# Sony DCR-TVR19E USB Übertragung nicht möglich



## Sebastian Thalhammer (5. Dezember 2006)

Hi Leute

Hab zur Zeit einen Sony DCR-TVR19E Camcorder zur Hand, den ich aber nicht selbst gekauft habe. Zur Verfügung steht mir also nur das USB Verbindungskabel und die bei Sony gedownloadeten Driver.

Das Gerät wird ordnungsgemäß erkannt und es treten keine Fehler auf. Dennoch ist es mir nicht möglich, die Daten von Band auf den Computer zu übertragen. Premiere Pro und VideoDeluxe sehen das Gerät nicht (bzw. Gerätestatus offline)

Wo soll ich hier mit der Fehlerbehebung beginnen? Ich hoffe ihr könnt mir weiterhelfen...
Sebastian


----------



## axn (5. Dezember 2006)

Guten Abend!

Der USB-Port überträgt soweit ich weiß nur schlechtes Video im Mpeg1 Format, oder dient als Webcam-Connection.
Premiere und andere erwarten den DV-Stream vom FireWire Anschluss...

mfg

axn

PS: Siehe Sony.


----------



## Sebastian Thalhammer (5. Dezember 2006)

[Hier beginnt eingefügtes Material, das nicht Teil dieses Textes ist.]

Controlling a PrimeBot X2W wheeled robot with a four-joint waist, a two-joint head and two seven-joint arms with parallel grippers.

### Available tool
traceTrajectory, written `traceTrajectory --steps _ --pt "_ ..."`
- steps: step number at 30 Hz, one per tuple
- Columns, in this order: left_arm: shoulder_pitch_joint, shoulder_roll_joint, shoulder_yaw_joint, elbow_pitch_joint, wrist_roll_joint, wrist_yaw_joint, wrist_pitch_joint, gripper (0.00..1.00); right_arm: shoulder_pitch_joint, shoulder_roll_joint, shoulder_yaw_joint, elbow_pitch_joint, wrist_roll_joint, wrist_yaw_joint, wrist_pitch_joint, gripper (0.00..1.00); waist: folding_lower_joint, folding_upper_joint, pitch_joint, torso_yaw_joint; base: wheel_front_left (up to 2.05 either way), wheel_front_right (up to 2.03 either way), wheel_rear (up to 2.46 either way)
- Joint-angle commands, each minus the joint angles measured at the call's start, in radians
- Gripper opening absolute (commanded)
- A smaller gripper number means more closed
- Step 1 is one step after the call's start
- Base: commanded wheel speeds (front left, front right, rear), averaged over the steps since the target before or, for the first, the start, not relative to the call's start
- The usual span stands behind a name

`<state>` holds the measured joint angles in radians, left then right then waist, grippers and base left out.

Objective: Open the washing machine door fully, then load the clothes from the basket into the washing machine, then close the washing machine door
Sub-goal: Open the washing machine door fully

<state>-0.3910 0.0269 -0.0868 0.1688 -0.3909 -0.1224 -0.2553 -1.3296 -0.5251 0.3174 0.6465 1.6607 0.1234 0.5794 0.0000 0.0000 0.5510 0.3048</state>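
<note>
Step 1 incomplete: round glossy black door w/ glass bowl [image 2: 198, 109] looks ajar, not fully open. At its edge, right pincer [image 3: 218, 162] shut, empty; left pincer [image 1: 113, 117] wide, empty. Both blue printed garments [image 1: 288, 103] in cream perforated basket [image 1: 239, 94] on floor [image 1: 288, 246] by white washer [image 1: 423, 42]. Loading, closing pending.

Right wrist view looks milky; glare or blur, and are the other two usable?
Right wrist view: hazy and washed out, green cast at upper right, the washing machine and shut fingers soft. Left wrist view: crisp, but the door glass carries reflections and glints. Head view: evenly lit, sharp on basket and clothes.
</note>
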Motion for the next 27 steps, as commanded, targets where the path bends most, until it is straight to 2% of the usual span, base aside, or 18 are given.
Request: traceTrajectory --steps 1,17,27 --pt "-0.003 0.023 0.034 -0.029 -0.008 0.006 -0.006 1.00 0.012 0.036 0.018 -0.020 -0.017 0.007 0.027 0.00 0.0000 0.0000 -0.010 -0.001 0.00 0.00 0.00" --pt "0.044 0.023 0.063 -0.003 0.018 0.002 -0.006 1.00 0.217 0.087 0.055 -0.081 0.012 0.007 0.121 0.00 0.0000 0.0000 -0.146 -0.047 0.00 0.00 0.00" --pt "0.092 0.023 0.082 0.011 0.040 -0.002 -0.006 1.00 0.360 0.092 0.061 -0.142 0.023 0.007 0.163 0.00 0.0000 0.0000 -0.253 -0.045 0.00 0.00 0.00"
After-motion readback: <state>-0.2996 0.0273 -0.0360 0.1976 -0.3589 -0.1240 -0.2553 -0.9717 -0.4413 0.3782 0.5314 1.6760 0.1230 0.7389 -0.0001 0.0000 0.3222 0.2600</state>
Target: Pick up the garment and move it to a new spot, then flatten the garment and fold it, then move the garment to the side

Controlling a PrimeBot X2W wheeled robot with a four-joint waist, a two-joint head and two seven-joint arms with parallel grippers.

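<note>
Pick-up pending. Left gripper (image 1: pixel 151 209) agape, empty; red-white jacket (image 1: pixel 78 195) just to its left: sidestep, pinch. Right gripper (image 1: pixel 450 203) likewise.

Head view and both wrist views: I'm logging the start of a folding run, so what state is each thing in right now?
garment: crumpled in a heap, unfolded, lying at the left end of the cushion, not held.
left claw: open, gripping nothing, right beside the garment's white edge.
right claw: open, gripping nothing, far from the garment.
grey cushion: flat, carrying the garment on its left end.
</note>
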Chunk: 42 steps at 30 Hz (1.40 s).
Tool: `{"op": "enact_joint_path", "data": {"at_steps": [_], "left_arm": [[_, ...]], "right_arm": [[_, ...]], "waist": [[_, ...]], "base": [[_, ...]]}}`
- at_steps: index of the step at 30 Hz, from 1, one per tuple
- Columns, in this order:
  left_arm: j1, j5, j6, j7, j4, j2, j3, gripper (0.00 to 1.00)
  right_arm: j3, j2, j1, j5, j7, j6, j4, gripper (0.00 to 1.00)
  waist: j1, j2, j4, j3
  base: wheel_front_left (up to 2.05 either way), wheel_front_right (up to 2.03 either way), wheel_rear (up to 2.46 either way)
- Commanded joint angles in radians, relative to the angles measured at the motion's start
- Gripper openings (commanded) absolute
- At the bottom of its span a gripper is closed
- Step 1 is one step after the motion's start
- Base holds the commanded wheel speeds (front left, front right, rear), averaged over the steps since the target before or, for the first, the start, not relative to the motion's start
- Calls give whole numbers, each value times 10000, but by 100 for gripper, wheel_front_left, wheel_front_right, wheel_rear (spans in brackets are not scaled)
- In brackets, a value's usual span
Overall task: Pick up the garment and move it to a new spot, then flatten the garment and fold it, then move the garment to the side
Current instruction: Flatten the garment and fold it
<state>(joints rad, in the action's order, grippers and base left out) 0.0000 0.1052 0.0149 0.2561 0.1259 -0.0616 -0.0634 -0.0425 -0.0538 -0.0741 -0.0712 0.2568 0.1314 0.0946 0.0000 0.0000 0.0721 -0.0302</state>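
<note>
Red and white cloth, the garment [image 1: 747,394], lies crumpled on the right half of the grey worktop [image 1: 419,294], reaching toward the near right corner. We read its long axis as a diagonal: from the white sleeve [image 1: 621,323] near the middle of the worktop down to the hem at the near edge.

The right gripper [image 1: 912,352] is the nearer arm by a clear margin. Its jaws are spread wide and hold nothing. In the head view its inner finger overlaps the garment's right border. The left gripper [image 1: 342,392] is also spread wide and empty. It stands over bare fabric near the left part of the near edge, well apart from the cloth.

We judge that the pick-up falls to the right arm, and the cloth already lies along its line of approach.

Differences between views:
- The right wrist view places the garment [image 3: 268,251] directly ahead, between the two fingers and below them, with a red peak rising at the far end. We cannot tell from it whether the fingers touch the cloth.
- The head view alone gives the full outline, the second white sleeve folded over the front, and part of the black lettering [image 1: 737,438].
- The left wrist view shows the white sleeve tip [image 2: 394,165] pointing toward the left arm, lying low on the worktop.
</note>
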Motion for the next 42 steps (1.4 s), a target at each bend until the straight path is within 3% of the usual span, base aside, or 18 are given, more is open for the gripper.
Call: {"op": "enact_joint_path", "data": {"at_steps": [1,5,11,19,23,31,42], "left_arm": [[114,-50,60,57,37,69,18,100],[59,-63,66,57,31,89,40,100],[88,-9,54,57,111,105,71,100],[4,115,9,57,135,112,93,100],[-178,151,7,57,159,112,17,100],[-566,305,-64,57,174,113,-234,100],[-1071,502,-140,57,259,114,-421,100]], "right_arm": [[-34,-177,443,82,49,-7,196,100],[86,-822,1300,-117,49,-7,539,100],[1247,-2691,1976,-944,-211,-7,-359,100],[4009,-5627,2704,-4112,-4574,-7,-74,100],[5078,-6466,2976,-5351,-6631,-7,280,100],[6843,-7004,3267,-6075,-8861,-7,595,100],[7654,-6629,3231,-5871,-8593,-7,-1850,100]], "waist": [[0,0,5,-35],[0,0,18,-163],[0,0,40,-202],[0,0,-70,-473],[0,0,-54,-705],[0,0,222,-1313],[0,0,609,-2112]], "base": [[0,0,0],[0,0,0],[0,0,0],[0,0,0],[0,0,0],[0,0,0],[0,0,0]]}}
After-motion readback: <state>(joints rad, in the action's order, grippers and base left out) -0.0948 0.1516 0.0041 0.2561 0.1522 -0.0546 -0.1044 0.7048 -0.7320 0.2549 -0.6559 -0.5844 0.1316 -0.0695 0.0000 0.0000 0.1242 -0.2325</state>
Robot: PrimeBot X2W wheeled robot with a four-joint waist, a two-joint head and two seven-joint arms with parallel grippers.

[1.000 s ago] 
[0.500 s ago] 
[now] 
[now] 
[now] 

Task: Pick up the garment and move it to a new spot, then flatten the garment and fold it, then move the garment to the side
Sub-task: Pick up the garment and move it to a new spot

d.h. ich brauche um ein respektables Ergebnis zu erzielen ein Firewire Kabel !? Dient die USB Schnittstelle also lediglich zum Echtzeitstreaming?


----------



## axn (5. Dezember 2006)

> d.h. ich brauche um ein respektables Ergebnis zu erzielen ein Firewire Kabel !?


100%ig. - Und einen FireWire-Port am Rechner.


> Dient die USB Schnittstelle also lediglich zum Echtzeitstreaming?


Mit bestimmter Software gibts zusätzliche Spielereien über deren Sinn sich Prosumer und Consumer sicher streiten werden...

mfg

axn


----------



## Sebastian Thalhammer (5. Dezember 2006)

sehr schlecht. das heißt ich muss mir vorher ein Firewire kabel besorgen. Naja braucht man so wies aussieht ja für alle DV Kameras. 

Ausserdem eine nicht allzu teure Investition denke ich ... *gg*


----------